Once you’ve determined that you need to look externally for resources, you must weigh which type of external sourcing mode to use—from the simplest and most straightforward to those of higher cost, complexity, and commitment. (By tradable, we mean that you can negotiate and write a basic contract that will both protect the rights of the contracting parties and specify how they will exchange resources.)
The first option is obtaining what you need via contract, a basic form of borrowing resources that another firm has created. Arm’s-length contracts often help companies identify, evaluate, and obtain bundles of new resources and absorb them quickly. Pharmaceutical firms commonly license the rights to register and market other companies’ drugs in particular geographic markets. Chemical firms have long used contracts as a way of obtaining new molecular compounds. In turn, the companies sometimes out-license the rights to compounds or applications that they do not want to develop themselves. For example, W. L. Gore and Associates licenses the rights to use DuPont’s PTFE polymer for use in medical implants and rain-resistant clothing. The two companies have always managed these relationships using basic contracts.
Contracting is often the simplest way of obtaining needed resources. However, companies often overlook it. Instead, they seek first to pursue an alliance or acquisition. We found that many firms overestimate their need for strategic control while underestimating the likelihood of achieving adequate control through third-party relationships. Overvaluing your need for control can lead you to paths that waste resources and, worse, deny you the opportunity to learn from independent partners. Yes, you need to protect your firm’s core resources, but selecting the wrong sourcing mode can inhibit your ability to replenish that core.

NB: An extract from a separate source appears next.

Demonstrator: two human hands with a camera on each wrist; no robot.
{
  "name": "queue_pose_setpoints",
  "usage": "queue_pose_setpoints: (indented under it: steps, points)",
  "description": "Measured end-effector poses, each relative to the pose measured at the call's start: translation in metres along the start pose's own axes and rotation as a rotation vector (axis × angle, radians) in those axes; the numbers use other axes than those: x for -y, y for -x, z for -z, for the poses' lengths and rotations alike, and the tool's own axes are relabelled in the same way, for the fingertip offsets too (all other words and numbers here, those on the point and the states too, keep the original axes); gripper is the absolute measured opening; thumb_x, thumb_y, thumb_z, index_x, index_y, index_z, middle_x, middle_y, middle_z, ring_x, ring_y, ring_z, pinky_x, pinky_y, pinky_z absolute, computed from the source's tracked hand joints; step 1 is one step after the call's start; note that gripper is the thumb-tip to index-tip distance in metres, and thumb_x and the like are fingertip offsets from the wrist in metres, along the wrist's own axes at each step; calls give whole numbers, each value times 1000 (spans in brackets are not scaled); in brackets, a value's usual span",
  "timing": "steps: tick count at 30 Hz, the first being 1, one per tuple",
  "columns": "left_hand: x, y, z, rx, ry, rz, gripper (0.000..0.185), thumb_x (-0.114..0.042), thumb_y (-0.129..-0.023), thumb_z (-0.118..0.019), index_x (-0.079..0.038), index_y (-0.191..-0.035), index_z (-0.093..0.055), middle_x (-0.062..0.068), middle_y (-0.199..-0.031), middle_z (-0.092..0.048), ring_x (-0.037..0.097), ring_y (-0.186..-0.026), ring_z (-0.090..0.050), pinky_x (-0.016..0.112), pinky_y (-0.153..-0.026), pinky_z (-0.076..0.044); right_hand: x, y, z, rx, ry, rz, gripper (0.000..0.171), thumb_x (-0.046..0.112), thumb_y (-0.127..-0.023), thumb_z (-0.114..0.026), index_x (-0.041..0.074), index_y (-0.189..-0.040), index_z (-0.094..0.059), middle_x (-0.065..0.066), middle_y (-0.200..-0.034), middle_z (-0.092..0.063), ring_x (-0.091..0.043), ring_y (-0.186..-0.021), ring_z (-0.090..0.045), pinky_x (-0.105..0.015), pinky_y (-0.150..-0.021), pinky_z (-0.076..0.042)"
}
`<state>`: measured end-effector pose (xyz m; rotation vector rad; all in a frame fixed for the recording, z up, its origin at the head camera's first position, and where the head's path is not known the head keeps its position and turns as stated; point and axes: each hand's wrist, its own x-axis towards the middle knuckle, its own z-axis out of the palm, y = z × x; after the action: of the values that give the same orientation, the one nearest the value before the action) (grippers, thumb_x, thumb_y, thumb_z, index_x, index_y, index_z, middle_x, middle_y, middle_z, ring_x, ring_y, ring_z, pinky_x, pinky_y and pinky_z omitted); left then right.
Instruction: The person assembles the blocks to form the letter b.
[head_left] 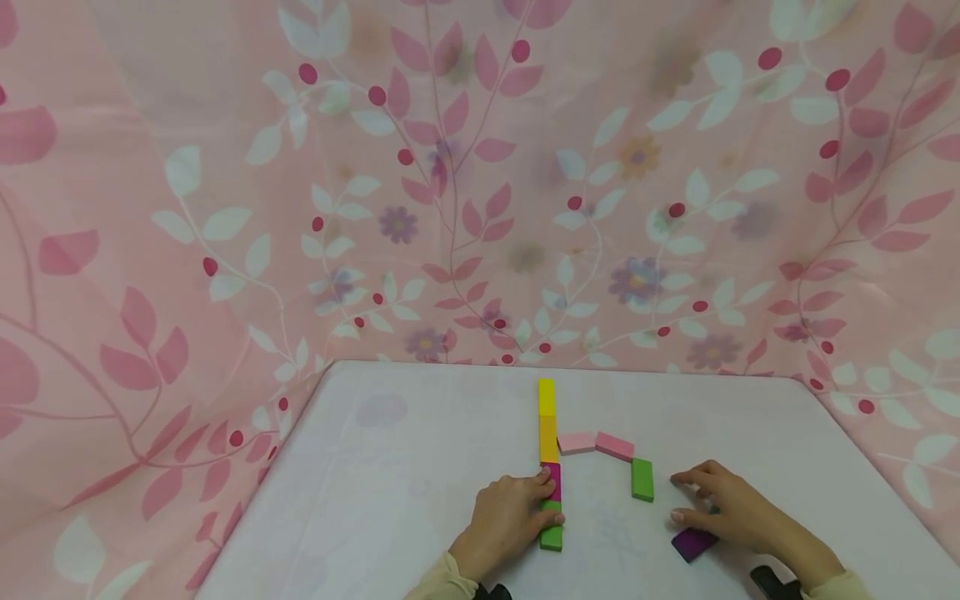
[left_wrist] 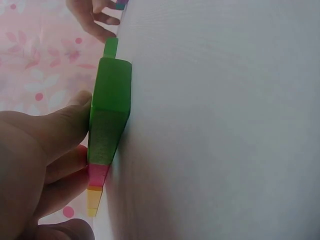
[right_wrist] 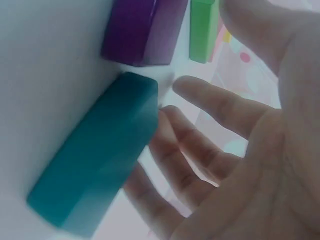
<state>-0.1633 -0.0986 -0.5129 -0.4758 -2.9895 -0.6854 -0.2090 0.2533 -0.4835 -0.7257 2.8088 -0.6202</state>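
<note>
My left hand (head_left: 506, 517) rests its thumb on a green block (head_left: 551, 540) and its fingers on a magenta block (head_left: 556, 483). These two lie end to end with an orange-yellow block (head_left: 548, 439) and a yellow block (head_left: 547, 397) in a straight row. The left wrist view shows the green block (left_wrist: 111, 85) close up, under the thumb. My right hand (head_left: 738, 508) has spread, relaxed fingers beside a teal block (right_wrist: 100, 150), mostly hidden in the head view. A purple block (head_left: 693, 543) lies by its thumb; the hand grips nothing.
A light pink block (head_left: 577, 442), a darker pink block (head_left: 615, 447) and another green block (head_left: 642, 480) curve rightward from the row. All lie on a white-covered table (head_left: 420, 467). A pink floral cloth (head_left: 480, 208) hangs behind it.
</note>
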Motion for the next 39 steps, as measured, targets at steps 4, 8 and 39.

Trust plays a role in answering this question. Firms often fear that an external party may not play fair in the agreements or that they may have to give up too much revenue to a contractual partner if they do not control commercialization. Only a third of the telecom firms we surveyed actively use contracts to obtain new resources. In fact, 70 percent said they would choose an alliance or acquisition over a contract, especially when the targeted resources affect core parts of their business. Only 30 percent of the surveyed firms had made systematic efforts to assess external resources available from suppliers. Thus, most firms decide on more complicated external sourcing options without first considering the simpler expedient of licensing through a basic contract. Such an oversight is often counterproductive.